- **EXERCISE DETAILS**
Write out the data in full, exactly as shown.

_ _ _ _ _ _ _

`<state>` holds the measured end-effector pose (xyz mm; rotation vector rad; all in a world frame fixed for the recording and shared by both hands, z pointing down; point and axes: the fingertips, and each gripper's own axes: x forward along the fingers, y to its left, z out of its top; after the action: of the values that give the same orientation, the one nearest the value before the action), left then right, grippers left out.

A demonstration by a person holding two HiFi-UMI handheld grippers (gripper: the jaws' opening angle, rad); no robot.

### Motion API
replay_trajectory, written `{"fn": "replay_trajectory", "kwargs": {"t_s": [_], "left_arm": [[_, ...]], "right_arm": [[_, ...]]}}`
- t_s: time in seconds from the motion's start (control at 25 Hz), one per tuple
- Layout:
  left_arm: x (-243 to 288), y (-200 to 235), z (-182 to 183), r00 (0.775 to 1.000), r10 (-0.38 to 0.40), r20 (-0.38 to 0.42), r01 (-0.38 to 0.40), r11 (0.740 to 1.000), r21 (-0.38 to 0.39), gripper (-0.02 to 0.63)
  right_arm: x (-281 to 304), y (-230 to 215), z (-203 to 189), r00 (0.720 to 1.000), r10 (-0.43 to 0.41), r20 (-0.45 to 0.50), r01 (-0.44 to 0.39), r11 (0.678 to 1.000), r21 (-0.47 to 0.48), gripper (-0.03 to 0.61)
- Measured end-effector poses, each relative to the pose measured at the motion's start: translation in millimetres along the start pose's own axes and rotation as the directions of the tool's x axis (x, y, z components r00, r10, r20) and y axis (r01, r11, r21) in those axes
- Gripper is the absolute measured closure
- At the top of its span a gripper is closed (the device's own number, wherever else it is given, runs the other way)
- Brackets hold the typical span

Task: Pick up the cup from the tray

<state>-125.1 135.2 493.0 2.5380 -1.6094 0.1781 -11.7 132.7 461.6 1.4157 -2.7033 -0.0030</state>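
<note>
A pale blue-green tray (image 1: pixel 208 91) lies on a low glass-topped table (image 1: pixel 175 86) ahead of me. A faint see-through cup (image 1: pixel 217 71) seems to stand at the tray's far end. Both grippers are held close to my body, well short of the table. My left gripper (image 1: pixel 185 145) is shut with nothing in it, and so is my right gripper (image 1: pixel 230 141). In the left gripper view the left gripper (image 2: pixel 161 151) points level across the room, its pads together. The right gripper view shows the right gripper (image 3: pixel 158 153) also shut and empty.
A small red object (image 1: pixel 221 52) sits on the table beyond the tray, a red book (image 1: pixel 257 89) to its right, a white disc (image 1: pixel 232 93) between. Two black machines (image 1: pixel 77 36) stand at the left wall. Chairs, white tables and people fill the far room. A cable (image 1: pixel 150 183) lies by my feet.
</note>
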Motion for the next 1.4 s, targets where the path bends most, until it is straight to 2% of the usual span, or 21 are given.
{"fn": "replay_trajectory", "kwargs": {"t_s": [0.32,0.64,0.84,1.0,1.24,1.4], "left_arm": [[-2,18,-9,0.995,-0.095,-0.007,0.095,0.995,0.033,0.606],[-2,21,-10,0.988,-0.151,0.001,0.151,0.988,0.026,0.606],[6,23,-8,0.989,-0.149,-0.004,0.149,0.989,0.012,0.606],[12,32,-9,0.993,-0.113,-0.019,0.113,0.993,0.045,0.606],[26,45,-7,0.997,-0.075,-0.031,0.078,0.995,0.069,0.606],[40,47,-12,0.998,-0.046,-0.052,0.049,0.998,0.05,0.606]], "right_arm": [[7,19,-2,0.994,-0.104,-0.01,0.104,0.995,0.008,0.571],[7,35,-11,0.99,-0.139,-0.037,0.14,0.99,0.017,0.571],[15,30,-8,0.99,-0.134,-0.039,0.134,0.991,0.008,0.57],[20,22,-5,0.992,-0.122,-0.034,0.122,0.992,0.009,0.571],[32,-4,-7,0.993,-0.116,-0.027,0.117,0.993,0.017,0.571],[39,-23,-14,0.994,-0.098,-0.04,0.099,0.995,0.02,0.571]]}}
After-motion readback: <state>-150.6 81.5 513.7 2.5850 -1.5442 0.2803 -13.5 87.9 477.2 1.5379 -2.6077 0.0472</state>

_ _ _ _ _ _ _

- **EXERCISE SOLUTION**
`<state>` holds the measured end-effector pose (xyz mm; rotation vector rad; all in a world frame fixed for the recording and shared by both hands, z pointing down; point and axes: the fingertips, and each gripper's own axes: x forward along the fingers, y to its left, z out of its top; after the action: of the values that give the same orientation, the one nearest the value before the action), left then right, grippers left out.

A demonstration by a person holding two HiFi-UMI handheld grippers (gripper: the jaws' opening angle, rad); no robot.

### Motion API
replay_trajectory, written `{"fn": "replay_trajectory", "kwargs": {"t_s": [_], "left_arm": [[_, ...]], "right_arm": [[_, ...]]}}`
- t_s: time in seconds from the motion's start (control at 25 Hz), one per tuple
- Layout:
  left_arm: x (-243 to 288), y (-200 to 235), z (-182 to 183), r00 (0.775 to 1.000), r10 (-0.38 to 0.40), r20 (-0.38 to 0.42), r01 (-0.38 to 0.40), r11 (0.740 to 1.000), r21 (-0.38 to 0.39), gripper (-0.02 to 0.63)
  right_arm: x (-281 to 304), y (-230 to 215), z (-203 to 189), r00 (0.720 to 1.000), r10 (-0.43 to 0.41), r20 (-0.45 to 0.50), r01 (-0.44 to 0.39), r11 (0.678 to 1.000), r21 (-0.47 to 0.48), gripper (-0.03 to 0.61)
- Measured end-effector poses, each relative to the pose measured at the motion's start: translation in millimetres along the start pose's own axes and rotation as the directions of the tool's x axis (x, y, z components r00, r10, r20) and y axis (r01, r11, r21) in those axes
- Gripper is the absolute measured closure
- At the top of its span a gripper is closed (the device's own number, wherever else it is given, runs the other way)
- Brackets hold the typical span

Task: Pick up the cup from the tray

<state>-125.1 135.2 493.0 2.5380 -1.6094 0.1781 -11.7 132.7 461.6 1.4157 -2.7033 -0.0030</state>
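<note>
A pale blue-green tray (image 1: pixel 208 91) lies on a low glass-topped table (image 1: pixel 175 86) ahead of me. A faint see-through cup (image 1: pixel 217 71) seems to stand at the tray's far end. Both grippers are held close to my body, well short of the table. My left gripper (image 1: pixel 185 145) is shut with nothing in it, and so is my right gripper (image 1: pixel 230 141). In the left gripper view the left gripper (image 2: pixel 161 151) points level across the room, its pads together. The right gripper view shows the right gripper (image 3: pixel 158 153) also shut and empty.
A small red object (image 1: pixel 221 52) sits on the table beyond the tray, a red book (image 1: pixel 257 89) to its right, a white disc (image 1: pixel 232 93) between. Two black machines (image 1: pixel 77 36) stand at the left wall. Chairs, white tables and people fill the far room. A cable (image 1: pixel 150 183) lies by my feet.
</note>
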Motion for the next 1.4 s, targets where the path bends most, until it is straight to 2% of the usual span, or 21 are given.
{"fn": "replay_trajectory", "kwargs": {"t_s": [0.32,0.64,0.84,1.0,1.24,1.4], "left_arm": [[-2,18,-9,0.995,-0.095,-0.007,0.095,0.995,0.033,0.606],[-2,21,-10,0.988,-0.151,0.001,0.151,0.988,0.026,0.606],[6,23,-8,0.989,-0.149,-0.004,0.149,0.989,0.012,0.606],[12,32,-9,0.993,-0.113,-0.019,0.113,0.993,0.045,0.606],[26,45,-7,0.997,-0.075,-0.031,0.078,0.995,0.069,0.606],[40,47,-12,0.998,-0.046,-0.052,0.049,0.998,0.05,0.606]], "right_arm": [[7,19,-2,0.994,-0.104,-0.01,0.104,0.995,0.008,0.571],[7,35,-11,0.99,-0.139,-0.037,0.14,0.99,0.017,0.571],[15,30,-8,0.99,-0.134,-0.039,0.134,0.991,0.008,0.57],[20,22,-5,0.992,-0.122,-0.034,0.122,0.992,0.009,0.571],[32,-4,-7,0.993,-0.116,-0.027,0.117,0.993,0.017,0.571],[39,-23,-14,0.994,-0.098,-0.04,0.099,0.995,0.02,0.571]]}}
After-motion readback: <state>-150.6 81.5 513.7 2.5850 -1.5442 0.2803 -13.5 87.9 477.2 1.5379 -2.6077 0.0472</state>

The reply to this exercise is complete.